## WHAT IS BEING ASKED
Word for word, restate the lines of the data below between those holding "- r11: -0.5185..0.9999" and "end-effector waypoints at", inclusive; pictures do not belong in the copy.

:: RECORDS TO PROCESS ::

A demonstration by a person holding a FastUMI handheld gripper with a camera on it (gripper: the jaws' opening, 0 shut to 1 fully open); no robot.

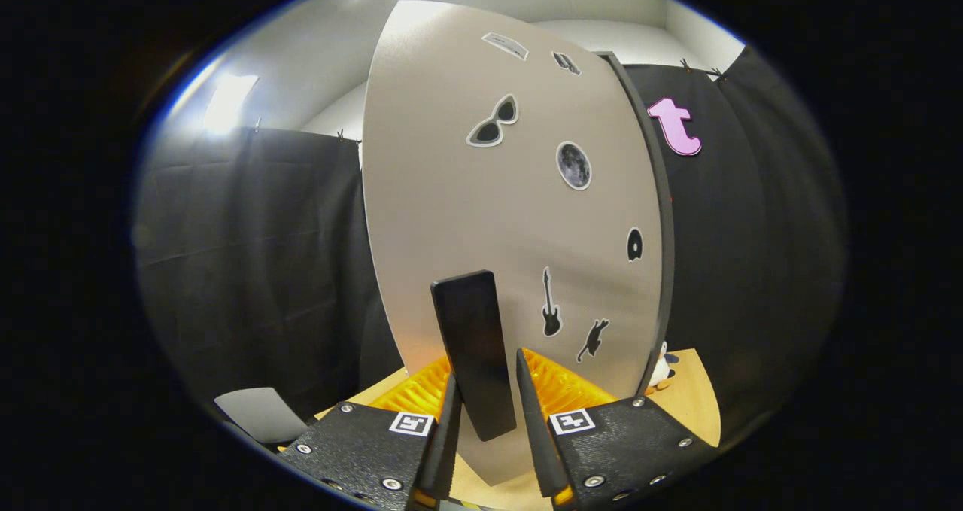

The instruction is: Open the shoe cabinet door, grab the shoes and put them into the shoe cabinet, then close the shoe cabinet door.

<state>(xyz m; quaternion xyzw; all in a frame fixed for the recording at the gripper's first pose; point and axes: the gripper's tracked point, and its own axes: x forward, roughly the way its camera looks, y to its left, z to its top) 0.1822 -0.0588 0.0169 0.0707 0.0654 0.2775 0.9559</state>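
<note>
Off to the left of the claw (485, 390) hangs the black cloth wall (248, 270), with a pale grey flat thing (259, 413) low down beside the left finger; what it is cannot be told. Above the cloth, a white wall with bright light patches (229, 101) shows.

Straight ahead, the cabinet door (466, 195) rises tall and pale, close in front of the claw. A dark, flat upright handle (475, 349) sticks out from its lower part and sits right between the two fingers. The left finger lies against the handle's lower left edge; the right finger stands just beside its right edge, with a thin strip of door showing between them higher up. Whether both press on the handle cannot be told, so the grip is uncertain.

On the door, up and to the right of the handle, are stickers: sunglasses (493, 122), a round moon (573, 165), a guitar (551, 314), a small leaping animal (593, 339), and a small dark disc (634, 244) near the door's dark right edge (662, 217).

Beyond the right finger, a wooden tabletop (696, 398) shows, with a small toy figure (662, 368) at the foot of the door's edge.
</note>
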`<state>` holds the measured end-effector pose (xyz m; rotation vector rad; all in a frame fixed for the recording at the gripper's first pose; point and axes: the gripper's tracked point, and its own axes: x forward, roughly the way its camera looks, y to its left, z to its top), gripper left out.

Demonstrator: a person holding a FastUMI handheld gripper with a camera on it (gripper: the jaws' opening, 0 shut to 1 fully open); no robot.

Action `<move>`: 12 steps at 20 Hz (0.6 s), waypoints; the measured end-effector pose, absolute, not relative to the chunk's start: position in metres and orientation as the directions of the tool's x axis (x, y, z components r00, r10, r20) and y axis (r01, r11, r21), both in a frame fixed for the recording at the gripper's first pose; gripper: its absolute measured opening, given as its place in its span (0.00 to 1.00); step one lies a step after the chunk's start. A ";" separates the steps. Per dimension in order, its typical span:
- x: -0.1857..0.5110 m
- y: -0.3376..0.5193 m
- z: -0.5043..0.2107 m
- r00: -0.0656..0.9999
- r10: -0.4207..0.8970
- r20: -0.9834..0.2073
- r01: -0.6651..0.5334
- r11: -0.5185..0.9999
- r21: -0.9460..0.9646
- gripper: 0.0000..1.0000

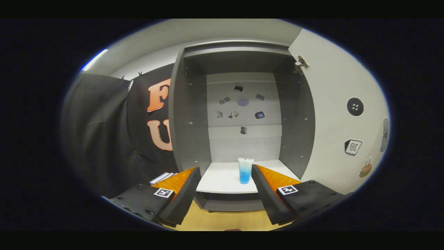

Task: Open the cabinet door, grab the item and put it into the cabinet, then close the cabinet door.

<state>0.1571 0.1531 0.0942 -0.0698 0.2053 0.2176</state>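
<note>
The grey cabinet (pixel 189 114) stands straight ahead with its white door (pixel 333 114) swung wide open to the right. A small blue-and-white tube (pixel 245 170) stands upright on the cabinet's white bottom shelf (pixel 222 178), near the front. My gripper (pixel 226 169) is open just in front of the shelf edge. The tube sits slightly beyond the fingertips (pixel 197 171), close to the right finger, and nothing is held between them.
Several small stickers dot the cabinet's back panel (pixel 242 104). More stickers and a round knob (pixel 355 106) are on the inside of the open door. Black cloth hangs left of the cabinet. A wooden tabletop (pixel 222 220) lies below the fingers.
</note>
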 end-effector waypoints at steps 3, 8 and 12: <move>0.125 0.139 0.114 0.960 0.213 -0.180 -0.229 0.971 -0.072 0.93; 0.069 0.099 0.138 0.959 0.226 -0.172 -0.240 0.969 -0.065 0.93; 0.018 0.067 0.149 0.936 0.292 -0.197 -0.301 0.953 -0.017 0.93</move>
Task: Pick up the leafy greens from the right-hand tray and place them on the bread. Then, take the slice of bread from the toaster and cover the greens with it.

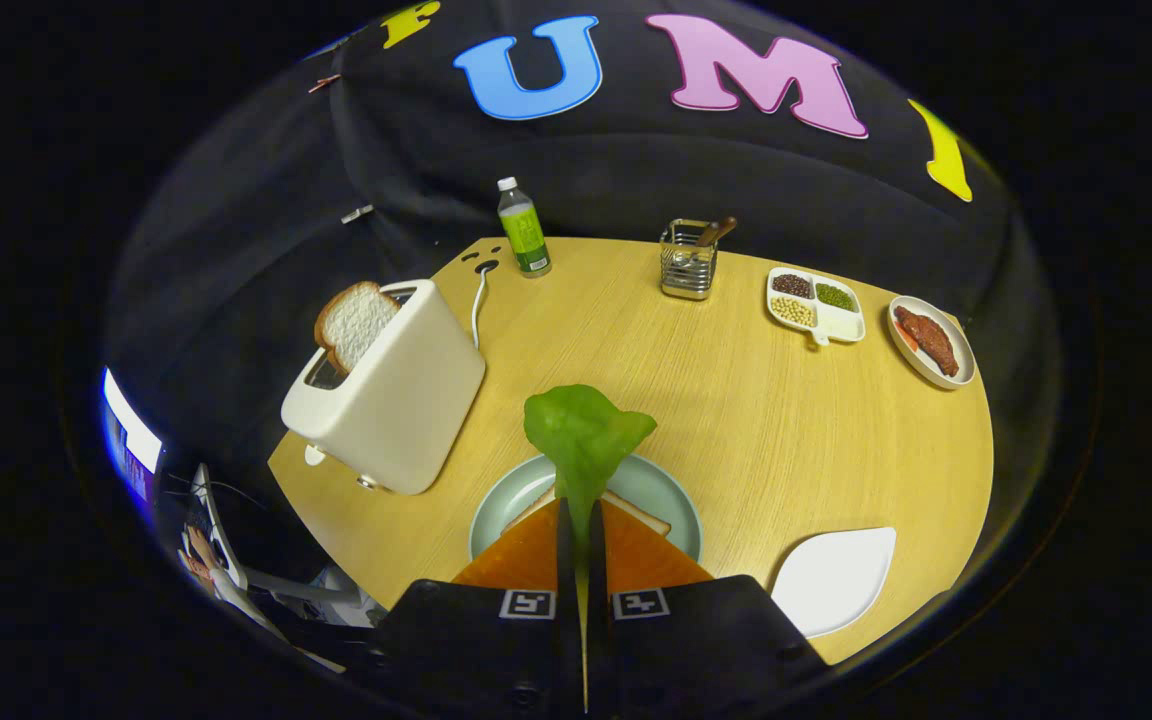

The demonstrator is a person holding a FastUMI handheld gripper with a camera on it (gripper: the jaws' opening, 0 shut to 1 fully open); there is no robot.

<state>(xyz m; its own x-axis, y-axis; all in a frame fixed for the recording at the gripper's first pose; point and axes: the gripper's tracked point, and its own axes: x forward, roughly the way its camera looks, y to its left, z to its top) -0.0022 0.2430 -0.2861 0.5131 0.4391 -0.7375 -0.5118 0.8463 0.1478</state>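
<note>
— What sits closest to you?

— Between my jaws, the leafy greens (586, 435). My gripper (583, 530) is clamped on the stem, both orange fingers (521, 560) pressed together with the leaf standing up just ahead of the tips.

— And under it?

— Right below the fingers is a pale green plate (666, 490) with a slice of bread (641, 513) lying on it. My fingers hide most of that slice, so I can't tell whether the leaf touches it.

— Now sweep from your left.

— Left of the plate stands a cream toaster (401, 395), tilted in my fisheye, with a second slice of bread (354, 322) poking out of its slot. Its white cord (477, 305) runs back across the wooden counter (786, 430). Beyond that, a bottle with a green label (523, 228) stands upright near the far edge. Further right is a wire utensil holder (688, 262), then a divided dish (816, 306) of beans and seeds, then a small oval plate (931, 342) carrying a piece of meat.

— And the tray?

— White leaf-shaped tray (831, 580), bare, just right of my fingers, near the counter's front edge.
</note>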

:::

## TASK RESULT
- r11: -0.5185..0.9999
- r21: -0.9460..0.9646
- gripper: 0.0000..1.0000


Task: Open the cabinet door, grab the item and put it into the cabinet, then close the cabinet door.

<state>0.1571 0.1531 0.0942 -0.0698 0.2053 0.2176</state>
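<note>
The grey cabinet (pixel 189 114) stands straight ahead with its white door (pixel 333 114) swung wide open to the right. A small blue-and-white tube (pixel 245 170) stands upright on the cabinet's white bottom shelf (pixel 222 178), near the front. My gripper (pixel 226 169) is open just in front of the shelf edge. The tube sits slightly beyond the fingertips (pixel 197 171), close to the right finger, and nothing is held between them.
Several small stickers dot the cabinet's back panel (pixel 242 104). More stickers and a round knob (pixel 355 106) are on the inside of the open door. Black cloth hangs left of the cabinet. A wooden tabletop (pixel 222 220) lies below the fingers.
</note>
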 end-effector waypoints at steps 3, 8 and 12: <move>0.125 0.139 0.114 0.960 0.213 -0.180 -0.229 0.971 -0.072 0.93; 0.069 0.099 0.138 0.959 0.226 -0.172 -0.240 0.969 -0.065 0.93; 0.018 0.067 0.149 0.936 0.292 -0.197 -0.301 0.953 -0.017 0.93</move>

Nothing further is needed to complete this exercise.